Frequently asked questions

What was Arundhati Roy’s most famous quote?

One of her most widely quoted lines comes from The God of Small Things: “And then the music slowed. The dancers moved in slow motion… and the world was full of small things.” She is also known for her political writings, which contain numerous memorable statements on power, justice, and resistance.

Where did Arundhati Roy grow up?

Roy was born in Shillong, Meghalaya, India, and grew up in Kerala, where her family is from. She later studied architecture in Delhi (Britannica, encyclopedia).

How many Booker Prizes has Arundhati Roy won?

She has won one Booker Prize for Fiction, for The God of Small Things in 1997. Her second novel, The Ministry of Utmost Happiness, was long-listed for the prize in 2017 but did not win (The Booker Prizes, official award body).

What is Arundhati Roy’s political activism about?

Roy’s activism focuses on environmental justice (she campaigned against the Narmada dam project), opposition to nuclear weapons, criticism of neoliberal globalization and US foreign policy, and advocacy for human rights in Kashmir and other conflict zones (University of Texas Rapoport Center, human rights research center).

How old is Arundhati Roy?

She was born on November 24, 1961, making her 63 years old as of 2025 (Britannica, encyclopedia).
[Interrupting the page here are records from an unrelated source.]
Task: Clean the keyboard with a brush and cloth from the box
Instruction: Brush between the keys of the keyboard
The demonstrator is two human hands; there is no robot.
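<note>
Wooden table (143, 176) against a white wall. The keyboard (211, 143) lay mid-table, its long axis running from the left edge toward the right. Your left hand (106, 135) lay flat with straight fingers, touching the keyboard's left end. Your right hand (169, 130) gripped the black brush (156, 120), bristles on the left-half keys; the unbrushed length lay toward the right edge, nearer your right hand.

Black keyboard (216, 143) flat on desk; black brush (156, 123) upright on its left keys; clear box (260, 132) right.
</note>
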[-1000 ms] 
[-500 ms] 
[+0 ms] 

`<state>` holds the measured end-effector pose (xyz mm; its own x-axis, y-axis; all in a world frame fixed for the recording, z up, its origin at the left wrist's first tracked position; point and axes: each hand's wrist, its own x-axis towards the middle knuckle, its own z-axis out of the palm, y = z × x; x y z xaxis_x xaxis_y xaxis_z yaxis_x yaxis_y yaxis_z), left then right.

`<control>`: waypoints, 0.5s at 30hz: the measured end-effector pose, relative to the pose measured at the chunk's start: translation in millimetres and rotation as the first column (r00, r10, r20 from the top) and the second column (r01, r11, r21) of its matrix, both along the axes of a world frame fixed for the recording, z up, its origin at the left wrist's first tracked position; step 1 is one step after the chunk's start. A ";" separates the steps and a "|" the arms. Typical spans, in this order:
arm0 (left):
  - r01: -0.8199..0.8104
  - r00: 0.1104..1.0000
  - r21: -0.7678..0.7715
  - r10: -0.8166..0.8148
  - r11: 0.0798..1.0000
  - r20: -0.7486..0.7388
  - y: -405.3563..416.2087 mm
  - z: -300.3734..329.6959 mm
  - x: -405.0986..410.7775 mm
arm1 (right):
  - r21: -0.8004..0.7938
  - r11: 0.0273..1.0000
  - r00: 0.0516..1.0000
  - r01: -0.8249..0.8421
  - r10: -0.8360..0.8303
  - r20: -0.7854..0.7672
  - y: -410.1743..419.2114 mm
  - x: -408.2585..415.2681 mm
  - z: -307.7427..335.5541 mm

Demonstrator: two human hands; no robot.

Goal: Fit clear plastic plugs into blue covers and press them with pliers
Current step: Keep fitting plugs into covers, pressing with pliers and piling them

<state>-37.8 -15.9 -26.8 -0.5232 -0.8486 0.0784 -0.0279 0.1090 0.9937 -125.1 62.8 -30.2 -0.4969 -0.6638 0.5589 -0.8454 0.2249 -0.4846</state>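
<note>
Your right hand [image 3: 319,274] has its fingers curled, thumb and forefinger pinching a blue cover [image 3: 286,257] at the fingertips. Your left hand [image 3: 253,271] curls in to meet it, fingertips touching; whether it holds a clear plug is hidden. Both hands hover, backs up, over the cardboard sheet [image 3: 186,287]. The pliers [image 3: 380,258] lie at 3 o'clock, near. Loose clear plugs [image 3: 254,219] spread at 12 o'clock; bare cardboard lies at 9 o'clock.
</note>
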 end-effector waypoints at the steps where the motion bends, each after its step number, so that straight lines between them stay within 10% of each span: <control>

What are some of Arundhati Roy’s famous works besides The God of Small Things?

Her second novel, The Ministry of Utmost Happiness (2017), is her most famous work after her debut. She has also written several nonfiction collections, including The Algebra of Infinite Justice, Listening to Grasshoppers, and Broken Republic. Her 2025 memoir is Mother Mary Comes to Me (The Booker Prizes, official award body).

Is Arundhati Roy still married?

Yes, she is married to Rajiv Bhatia, a former journalist and editor. They have been married since 2001 (Wikipedia, community-edited encyclopedia).